*WORK REQUIRED*. Exclude the images and repeat all remaining entries exactly.
:: INFORMATION SUPPLIED
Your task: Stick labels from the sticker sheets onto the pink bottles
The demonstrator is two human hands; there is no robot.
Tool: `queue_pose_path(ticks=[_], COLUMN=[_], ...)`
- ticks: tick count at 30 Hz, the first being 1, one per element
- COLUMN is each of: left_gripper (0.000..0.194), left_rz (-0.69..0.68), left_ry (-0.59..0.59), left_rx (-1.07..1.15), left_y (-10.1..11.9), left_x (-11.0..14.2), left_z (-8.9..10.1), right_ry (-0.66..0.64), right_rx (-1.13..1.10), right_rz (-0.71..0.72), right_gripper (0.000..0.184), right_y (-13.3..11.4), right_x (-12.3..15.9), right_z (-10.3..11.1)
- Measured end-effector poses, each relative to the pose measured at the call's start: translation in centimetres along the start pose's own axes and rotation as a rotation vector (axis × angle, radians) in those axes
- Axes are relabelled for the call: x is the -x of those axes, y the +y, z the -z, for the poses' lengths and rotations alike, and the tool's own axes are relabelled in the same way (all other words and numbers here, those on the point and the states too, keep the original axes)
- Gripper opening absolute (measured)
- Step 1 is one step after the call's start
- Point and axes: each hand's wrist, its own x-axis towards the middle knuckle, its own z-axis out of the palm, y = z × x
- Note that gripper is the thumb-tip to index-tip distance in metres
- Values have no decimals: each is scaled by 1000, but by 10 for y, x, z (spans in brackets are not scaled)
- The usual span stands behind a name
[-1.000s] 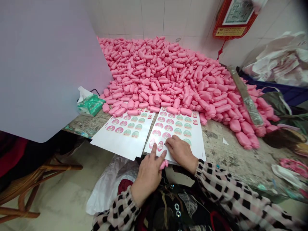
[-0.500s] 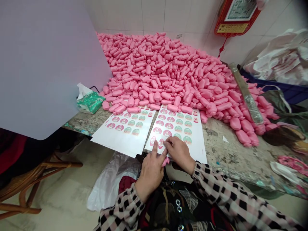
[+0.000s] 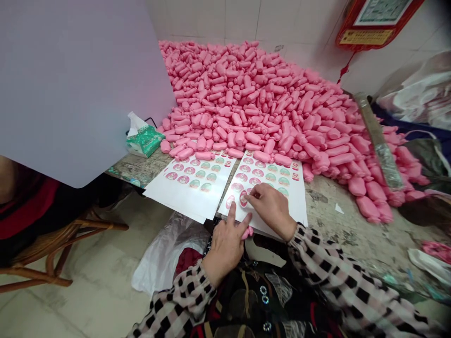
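Two white sticker sheets lie at the table's near edge, a left sheet (image 3: pixel 192 188) and a right sheet (image 3: pixel 294 197), both printed with round pink and green stickers. My right hand (image 3: pixel 271 209) rests on the right sheet, its fingertips pinched at a pink round sticker (image 3: pixel 243 198) near the sheet's lower left. My left hand (image 3: pixel 227 244) is just below, curled around a small pink bottle (image 3: pixel 247 231), with its index finger stretched onto the sheet's edge.
A big heap of small pink bottles (image 3: pixel 260 103) fills the table back to the tiled wall. A green tissue pack (image 3: pixel 144 140) sits left. A long wrapped stick (image 3: pixel 378 141) leans right. White plastic bag (image 3: pixel 165 258) below; a wicker chair (image 3: pixel 45 253) at left.
The view has shifted a little to the left and down. My right hand's fingertips have moved slightly up the sheet and are lifting the pink sticker's edge. My left hand stays put with the bottle.
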Motion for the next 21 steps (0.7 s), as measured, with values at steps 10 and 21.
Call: queue_pose_path(ticks=[10,21], left_gripper=[50,54], left_rz=[212,477], left_ry=[30,-319], left_rx=[1152,2075], left_y=[-10,6], left_x=[8,-25], left_z=[47,56], right_ry=[51,-77], right_rx=[-713,-697], right_rz=[-22,137], right_gripper=[33,25], right_y=[24,4], right_x=[3,45], right_z=[23,21])
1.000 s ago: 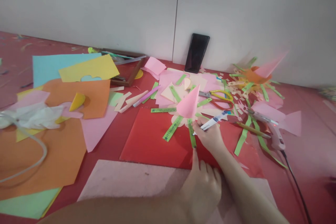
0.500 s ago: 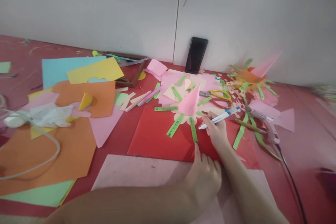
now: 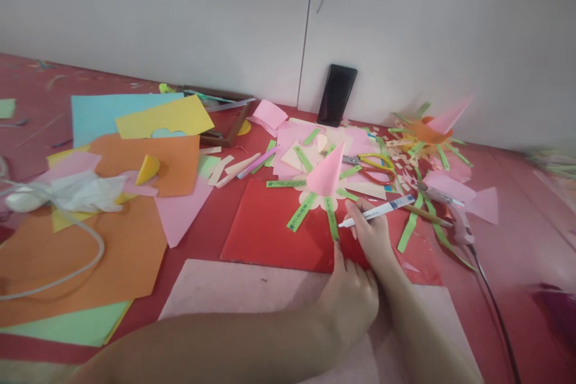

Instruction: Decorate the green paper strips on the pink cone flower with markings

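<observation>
A pink paper cone (image 3: 326, 173) stands on a pale flower-shaped base with green paper strips (image 3: 301, 212) fanning out over a red sheet (image 3: 265, 228). My right hand (image 3: 371, 231) is closed round a white marker pen (image 3: 378, 211), its tip pointing left near one green strip (image 3: 332, 219). My left hand (image 3: 350, 294) rests on the red sheet just below, its forefinger stretched out onto the lower end of that strip.
Orange, yellow, blue and pink paper sheets (image 3: 148, 156) lie at the left with a white cord (image 3: 67, 252). Scissors (image 3: 373, 165), a glue gun (image 3: 459, 222) with cable, a second cone craft (image 3: 432, 129) and a black phone (image 3: 336, 95) against the wall are at the right.
My right hand with the marker has lifted off the green strip and shifted slightly right. My left forefinger stays on the strip's end. The view has drifted a little.
</observation>
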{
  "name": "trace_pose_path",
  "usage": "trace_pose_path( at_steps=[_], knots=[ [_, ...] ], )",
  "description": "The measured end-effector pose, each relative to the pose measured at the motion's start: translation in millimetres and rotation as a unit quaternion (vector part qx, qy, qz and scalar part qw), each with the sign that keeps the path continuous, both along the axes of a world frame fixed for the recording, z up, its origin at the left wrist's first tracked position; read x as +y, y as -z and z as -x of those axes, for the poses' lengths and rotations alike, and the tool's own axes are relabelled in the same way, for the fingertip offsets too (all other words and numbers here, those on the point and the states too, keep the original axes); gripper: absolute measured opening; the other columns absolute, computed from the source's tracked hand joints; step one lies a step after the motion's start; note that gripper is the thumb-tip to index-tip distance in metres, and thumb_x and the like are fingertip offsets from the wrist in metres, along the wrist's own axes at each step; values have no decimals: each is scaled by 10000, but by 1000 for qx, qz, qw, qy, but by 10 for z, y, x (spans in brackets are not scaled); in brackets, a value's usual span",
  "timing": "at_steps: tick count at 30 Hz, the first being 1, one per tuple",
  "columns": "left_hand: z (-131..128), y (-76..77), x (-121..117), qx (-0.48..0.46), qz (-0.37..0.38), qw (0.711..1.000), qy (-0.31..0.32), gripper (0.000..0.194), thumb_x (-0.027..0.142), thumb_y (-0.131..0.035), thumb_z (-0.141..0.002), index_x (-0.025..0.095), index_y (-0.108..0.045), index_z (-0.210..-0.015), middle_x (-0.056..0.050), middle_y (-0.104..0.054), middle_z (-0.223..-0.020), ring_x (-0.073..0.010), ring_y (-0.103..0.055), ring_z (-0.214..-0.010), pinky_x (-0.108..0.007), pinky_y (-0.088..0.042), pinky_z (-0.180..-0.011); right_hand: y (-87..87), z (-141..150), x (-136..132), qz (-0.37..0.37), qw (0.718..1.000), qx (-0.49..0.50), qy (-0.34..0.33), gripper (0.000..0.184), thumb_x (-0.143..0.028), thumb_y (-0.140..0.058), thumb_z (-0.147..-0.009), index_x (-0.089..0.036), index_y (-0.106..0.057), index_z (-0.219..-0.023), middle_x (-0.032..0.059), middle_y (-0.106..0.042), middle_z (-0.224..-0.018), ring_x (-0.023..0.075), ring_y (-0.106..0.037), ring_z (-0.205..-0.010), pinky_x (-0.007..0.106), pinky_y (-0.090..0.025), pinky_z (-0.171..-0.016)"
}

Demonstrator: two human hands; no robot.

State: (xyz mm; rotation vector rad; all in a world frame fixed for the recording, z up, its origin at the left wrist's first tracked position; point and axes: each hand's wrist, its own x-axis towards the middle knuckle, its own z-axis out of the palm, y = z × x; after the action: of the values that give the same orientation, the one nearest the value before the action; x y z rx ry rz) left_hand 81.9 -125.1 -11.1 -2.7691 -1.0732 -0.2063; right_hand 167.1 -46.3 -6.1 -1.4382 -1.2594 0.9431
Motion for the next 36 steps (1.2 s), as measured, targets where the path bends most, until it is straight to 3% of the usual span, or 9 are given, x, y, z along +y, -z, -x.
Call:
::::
*OUTPUT FOR THIS TASK*.
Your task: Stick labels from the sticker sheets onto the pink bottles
The demonstrator is two human hands; there is no robot.
Tool: `queue_pose_path(ticks=[_], COLUMN=[_], ...)`
- ticks: tick count at 30 Hz, the first being 1, one per element
- COLUMN is each of: left_gripper (0.000..0.194), left_rz (-0.69..0.68), left_ry (-0.59..0.59), left_rx (-1.07..1.15), left_y (-10.1..11.9), left_x (-11.0..14.2), left_z (-8.9..10.1), right_ry (-0.66..0.64), right_rx (-1.13..1.10), right_rz (-0.71..0.72), right_gripper (0.000..0.184), right_y (-13.3..11.4), right_x (-12.3..15.9), right_z (-10.3..11.1)
- Measured end-effector poses, each relative to the pose measured at the call's start: translation in centimetres along the start pose's own axes and rotation as a rotation vector (axis × angle, radians) in those axes
- Axes are relabelled for the call: x is the -x of those axes, y the +y, z the -z, for the poses' lengths and rotations alike, and the tool's own axes are relabelled in the same way (all other words and numbers here, those on the point and the states too, keep the original axes)
- Gripper opening absolute (measured)
- Step 1 is one step after the call's start
- Point and axes: each hand's wrist, its own x-axis towards the middle knuckle, its own z-axis out of the palm, y = z × x
- Note that gripper is the thumb-tip to index-tip distance in metres
- Values have no decimals: each is scaled by 1000, but by 10 for y, x, z (spans in brackets are not scaled)
- The usual span stands behind a name
[-1.000s] 
[-0.500s] 
[+0.000s] 
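Two white sticker sheets lie at the table's near edge, a left sheet (image 3: pixel 192 188) and a right sheet (image 3: pixel 294 197), both printed with round pink and green stickers. My right hand (image 3: pixel 271 209) rests on the right sheet, its fingertips pinched at a pink round sticker (image 3: pixel 243 198) near the sheet's lower left. My left hand (image 3: pixel 227 244) is just below, curled around a small pink bottle (image 3: pixel 247 231), with its index finger stretched onto the sheet's edge.
A big heap of small pink bottles (image 3: pixel 260 103) fills the table back to the tiled wall. A green tissue pack (image 3: pixel 144 140) sits left. A long wrapped stick (image 3: pixel 378 141) leans right. White plastic bag (image 3: pixel 165 258) below; a wicker chair (image 3: pixel 45 253) at left.
The view has shifted a little to the left and down. My right hand's fingertips have moved slightly up the sheet and are lifting the pink sticker's edge. My left hand stays put with the bottle.
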Motion for the next 21 steps (0.7 s), as measured, with values at steps 10 and 21.
Call: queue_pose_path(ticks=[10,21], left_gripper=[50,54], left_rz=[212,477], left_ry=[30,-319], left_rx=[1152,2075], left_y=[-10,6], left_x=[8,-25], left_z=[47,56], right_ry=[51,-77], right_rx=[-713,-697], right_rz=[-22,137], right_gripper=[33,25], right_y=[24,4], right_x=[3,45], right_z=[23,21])
1.000 s ago: 
0.500 s ago: 
now: 

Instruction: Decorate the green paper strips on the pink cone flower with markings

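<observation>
A pink paper cone (image 3: 326, 173) stands on a pale flower-shaped base with green paper strips (image 3: 301, 212) fanning out over a red sheet (image 3: 265, 228). My right hand (image 3: 371, 231) is closed round a white marker pen (image 3: 378, 211), its tip pointing left near one green strip (image 3: 332, 219). My left hand (image 3: 350, 294) rests on the red sheet just below, its forefinger stretched out onto the lower end of that strip.
Orange, yellow, blue and pink paper sheets (image 3: 148, 156) lie at the left with a white cord (image 3: 67, 252). Scissors (image 3: 373, 165), a glue gun (image 3: 459, 222) with cable, a second cone craft (image 3: 432, 129) and a black phone (image 3: 336, 95) against the wall are at the right.
My right hand with the marker has lifted off the green strip and shifted slightly right. My left forefinger stays on the strip's end. The view has drifted a little.
</observation>
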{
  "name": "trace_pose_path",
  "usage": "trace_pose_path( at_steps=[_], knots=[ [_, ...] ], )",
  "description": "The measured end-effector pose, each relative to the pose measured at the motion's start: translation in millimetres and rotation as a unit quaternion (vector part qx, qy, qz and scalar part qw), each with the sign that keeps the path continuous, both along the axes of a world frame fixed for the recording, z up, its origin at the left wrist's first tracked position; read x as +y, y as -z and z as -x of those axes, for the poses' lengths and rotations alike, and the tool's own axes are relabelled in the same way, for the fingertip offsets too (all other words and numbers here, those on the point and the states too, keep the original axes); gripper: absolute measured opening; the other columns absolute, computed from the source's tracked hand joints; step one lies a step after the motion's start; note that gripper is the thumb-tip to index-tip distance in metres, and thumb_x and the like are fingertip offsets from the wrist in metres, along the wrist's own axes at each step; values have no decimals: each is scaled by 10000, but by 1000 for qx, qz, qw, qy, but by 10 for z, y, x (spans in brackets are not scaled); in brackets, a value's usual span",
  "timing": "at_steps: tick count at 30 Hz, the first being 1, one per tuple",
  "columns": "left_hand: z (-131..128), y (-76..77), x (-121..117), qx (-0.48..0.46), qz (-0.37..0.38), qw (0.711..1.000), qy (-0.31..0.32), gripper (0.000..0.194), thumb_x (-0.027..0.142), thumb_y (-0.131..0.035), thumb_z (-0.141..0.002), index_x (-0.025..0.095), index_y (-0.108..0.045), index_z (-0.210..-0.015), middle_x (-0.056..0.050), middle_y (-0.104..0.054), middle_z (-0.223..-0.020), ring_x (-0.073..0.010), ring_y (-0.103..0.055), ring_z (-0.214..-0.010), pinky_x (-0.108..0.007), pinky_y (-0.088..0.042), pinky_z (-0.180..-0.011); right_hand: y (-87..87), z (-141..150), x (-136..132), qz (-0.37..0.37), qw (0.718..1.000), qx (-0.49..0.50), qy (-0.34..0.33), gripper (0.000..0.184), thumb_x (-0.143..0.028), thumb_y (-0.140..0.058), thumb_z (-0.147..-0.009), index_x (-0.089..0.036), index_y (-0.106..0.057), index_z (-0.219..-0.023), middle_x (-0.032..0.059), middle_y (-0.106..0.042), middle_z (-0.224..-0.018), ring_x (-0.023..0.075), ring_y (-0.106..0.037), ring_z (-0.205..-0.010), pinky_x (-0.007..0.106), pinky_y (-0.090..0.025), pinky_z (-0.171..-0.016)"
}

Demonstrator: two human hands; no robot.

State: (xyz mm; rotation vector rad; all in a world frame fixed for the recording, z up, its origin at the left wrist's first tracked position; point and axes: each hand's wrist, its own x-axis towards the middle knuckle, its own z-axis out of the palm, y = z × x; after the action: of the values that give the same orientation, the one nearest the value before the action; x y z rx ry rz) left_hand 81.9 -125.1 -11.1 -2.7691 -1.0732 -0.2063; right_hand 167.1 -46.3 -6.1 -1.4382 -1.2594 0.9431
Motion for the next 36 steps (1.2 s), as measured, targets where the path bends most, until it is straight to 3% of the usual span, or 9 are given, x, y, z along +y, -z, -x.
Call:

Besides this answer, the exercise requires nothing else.